All that is wanted is a word-for-word copy of the data from its first line to the line containing "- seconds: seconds", both included.

→ **Data below**:
—————
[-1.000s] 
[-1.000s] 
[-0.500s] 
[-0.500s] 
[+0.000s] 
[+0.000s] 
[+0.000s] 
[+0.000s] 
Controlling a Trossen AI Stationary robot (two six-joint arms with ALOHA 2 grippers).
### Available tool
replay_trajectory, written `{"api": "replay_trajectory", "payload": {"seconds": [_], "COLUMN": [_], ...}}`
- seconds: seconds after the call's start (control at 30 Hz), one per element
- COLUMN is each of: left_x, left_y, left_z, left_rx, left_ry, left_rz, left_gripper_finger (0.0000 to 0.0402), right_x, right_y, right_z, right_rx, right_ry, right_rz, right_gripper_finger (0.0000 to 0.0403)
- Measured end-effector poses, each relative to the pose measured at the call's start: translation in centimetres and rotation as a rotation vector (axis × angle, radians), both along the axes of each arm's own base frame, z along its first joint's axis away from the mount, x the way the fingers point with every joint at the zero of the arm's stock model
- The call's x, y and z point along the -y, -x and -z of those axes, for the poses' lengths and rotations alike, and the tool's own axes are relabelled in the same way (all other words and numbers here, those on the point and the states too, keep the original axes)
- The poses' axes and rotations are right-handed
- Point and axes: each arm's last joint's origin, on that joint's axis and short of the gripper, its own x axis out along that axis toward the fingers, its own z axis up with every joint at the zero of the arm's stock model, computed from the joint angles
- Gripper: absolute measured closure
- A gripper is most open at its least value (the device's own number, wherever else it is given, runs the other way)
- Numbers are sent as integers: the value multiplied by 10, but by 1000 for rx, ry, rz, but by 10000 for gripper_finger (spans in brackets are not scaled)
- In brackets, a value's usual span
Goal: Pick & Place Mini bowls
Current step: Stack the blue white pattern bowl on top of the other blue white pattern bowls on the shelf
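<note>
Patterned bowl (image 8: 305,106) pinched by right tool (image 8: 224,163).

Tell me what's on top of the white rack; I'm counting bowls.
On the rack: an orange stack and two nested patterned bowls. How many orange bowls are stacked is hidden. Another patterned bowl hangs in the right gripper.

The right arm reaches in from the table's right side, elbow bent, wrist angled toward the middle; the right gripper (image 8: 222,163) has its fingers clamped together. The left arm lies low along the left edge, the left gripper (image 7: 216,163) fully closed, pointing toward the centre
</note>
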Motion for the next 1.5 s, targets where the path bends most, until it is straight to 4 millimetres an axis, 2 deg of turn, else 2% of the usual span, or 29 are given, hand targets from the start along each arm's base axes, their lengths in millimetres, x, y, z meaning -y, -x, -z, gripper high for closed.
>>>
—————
→ **Solution to this problem**:
[-1.000s] 
[-1.000s] 
[-0.500s] 
[-0.500s] 
[+0.000s] 
[+0.000s] 
[+0.000s] 
[+0.000s] 
Controlling a Trossen AI Stationary robot (two six-joint arms with ALOHA 2 grippers).
### Available tool
replay_trajectory, written `{"api": "replay_trajectory", "payload": {"seconds": [_], "COLUMN": [_], ...}}`
- seconds: seconds after the call's start (control at 30 Hz), one per element

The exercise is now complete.